Dalam kondisi seperti itu, keterbukaan dapat berfungsi sebagai bagian dari upaya membangun ketahanan informasi. Masyarakat memiliki kesempatan untuk membandingkan informasi yang beredar dengan penjelasan resmi dari lembaga terkait. Dengan demikian, pelayanan informasi tidak hanya memenuhi kebutuhan data, tetapi juga membantu publik memperoleh pemahaman yang lebih utuh.

Nelly juga melihat keterbukaan informasi sebagai bagian dari upaya memperkuat kepercayaan terhadap institusi negara. Ketika masyarakat memperoleh informasi yang jelas dan pelayanan yang responsif, hubungan antara badan publik dan masyarakat dapat berkembang secara lebih terbuka.

Penguatan tersebut sekaligus berkaitan dengan cita-cita membangun tata kelola pemerintahan yang transparan, akuntabel, dan terpercaya.

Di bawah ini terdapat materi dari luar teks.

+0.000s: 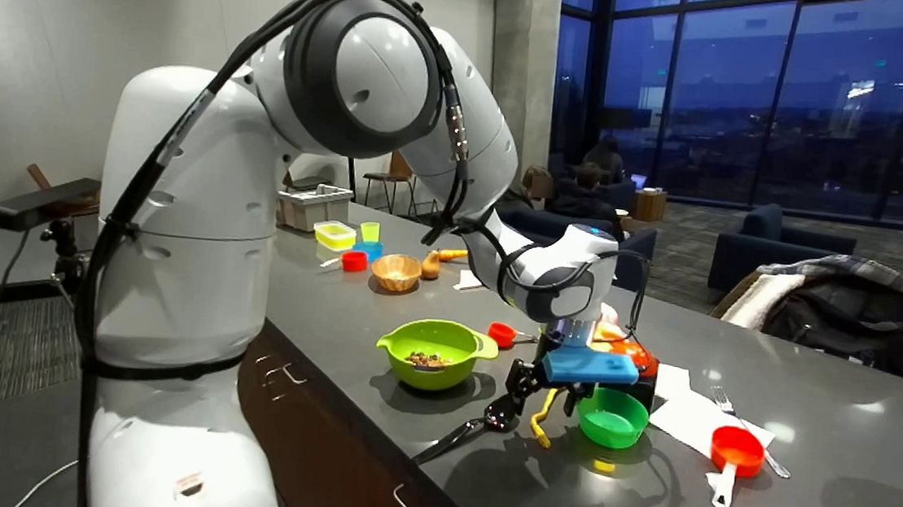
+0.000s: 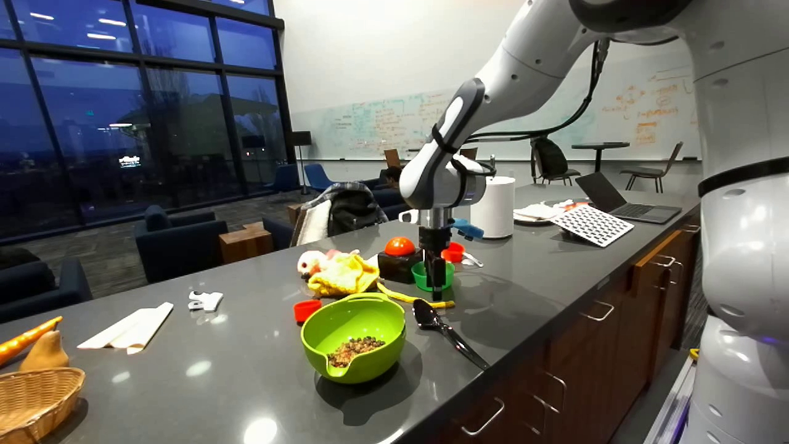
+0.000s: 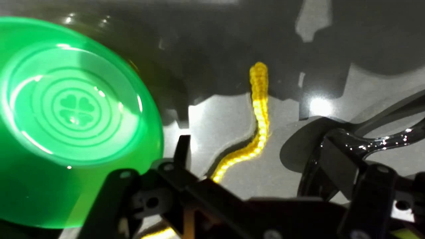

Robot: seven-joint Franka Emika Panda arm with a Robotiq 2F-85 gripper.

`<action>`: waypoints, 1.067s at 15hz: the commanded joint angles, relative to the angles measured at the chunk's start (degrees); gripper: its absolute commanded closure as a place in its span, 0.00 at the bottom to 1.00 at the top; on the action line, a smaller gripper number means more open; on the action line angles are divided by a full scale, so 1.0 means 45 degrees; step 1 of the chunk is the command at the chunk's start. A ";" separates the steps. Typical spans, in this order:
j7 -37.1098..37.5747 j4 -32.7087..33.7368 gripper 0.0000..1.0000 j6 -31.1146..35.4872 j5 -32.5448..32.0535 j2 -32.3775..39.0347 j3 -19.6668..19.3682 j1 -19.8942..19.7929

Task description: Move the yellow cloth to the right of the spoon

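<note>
Hovering just off the head of the spoon (image 2: 452, 335), held the gripper (image 3: 260, 156) low with its fingers (image 3: 340, 164) well apart and nothing clamped in the gap. Had one on either side of the knitted strand (image 3: 262, 131) trailing from the yellow cloth (image 2: 343, 275), as seen from the wrist, without yet pinching it. Found the main bulk of the cloth bunched near the spoon in an exterior view, out past its head and away from its handle, with the strand running back to just beside that head. Also noted a small green bowl (image 3: 79, 126) across the strand from the spoon.

Could not settle, with one finger overlapping the spoon's head in the wrist view, between contact and a narrow gap.

Judged only the approach to be done, or nearly so. Could not yet claim the goal, with the bulk off the spoon's head end rather than plainly to the spoon's right. Had, by that reckoning, most of the work ahead: closing on the strand, lifting without snagging the spoon, bringing the soft fabric round to the spoon's right, laying it down there and letting go.
</note>
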 commanded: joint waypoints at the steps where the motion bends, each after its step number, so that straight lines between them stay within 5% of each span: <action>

Dalam konteks Bengkulu, koordinasi antara pemerintah daerah dan Polda Bengkulu menjadi salah satu ruang yang dapat terus dikembangkan untuk meningkatkan kualitas pelayanan informasi.

Pada akhirnya, keterbukaan informasi tidak hanya berbicara mengenai seberapa banyak data yang dapat disampaikan kepada masyarakat. Hal yang tidak kalah penting adalah bagaimana informasi tersebut dikelola, diverifikasi, dilindungi ketika diperlukan, serta disampaikan melalui saluran yang mudah dijangkau.

Melalui penguatan PPID dan pemanfaatan teknologi digital, pelayanan informasi diharapkan semakin dekat dengan kebutuhan masyarakat. Sinergi antarlembaga juga dapat menjadi fondasi untuk menciptakan ekosistem informasi publik yang lebih tertib, transparan, dan terpercaya, sekaligus mendukung tata kelola pemerintahan menuju Indonesia Emas 2045.